According to the Harris County Public Health Department, "Mold is one of the most common problems after a flood and can cause asthma attacks, eye and skin irritation and allergic reactions, especially with those who have existing respiratory conditions. People can be exposed to bacteria through debris and can cause gastrointestinal illnesses (vomiting and diarrhea). Remember the debris was contaminated with feces and sewage."
Nails and glass can be found in areas where debris piled up on the sides of roadways. Residents have complained of flat tires.
Other standard safety tips from the Precinct 1 Constable Alan Rosen -- go in groups, check your children's candy and wear bright clothing.
Q: What can homeowners do to help families in formerly flooded areas?
A: "It's pitch black the other night. There are so few people who live here... Keep the lights on... We leave our lights on at our house because it's getting creepy. I don't want people who do live here to feel unsafe or anything like that," Couturie said.

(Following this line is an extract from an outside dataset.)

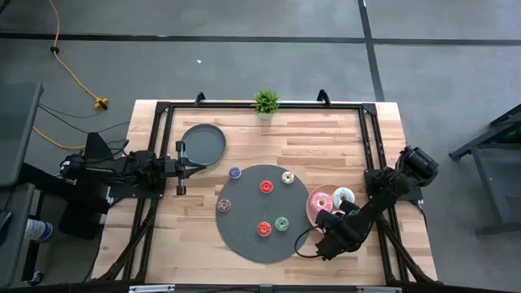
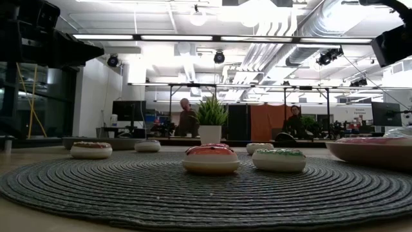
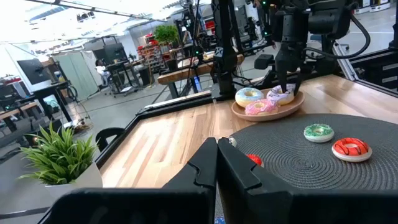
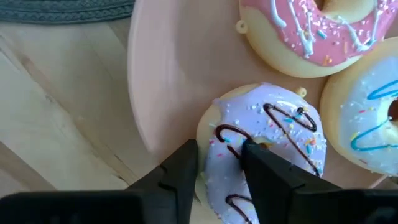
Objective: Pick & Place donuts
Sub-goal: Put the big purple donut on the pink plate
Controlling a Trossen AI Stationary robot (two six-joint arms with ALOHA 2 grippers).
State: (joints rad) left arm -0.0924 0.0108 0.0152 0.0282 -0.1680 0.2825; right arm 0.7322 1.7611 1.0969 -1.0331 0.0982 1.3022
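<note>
My right gripper (image 4: pixel 217 158) points down over the pink plate (image 1: pixel 312 210) at the table's right, open, astride the ring of the lilac donut (image 4: pixel 273 134). A pink donut (image 1: pixel 321 201) and a white donut (image 1: pixel 344 195) lie on the same plate. Several tiny donuts lie flat on the round grey mat (image 1: pixel 248 240), among them a red one (image 1: pixel 265 186) and a green one (image 1: pixel 282 223). A blue one (image 1: pixel 234 172) lies at the mat's far left rim. My left gripper (image 3: pixel 216 163) waits shut at the table's left, beside the dark grey plate (image 1: pixel 203 145). My right gripper comes from above, pointing down, with one finger (image 4: pixel 264 165) in the lilac donut's hole and the other (image 4: pixel 183 165) outside its rim (image 4: pixel 208 134). Whether the fingers touch the ring I cannot tell. The donut lies on the pink plate against the pink donut.
A potted plant (image 1: pixel 265 102) stands at the table's far edge. A black frame rail (image 1: pixel 260 107) runs around the tabletop. Bare wood shows between the mat and the near edge and to the mat's far right.
</note>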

Q: Halloween or World Series?
A: Many families are opting to do Halloween and trick-or-treating earlier today to beat the rain and make it time for Game 6 of the World Series. First pitch starts at 7:20 p.m.
"That is more of a stress -- how am I going to pretend that I care about Halloween at all today. I don't," Couturie joked.
"We're just going to be done a bit earlier this year so that kids can get to bed and we can get the Astros game on," Meador. "I think its an amazing time for Houston. I think we need it right now and just hope the Astros bring home a win tonight."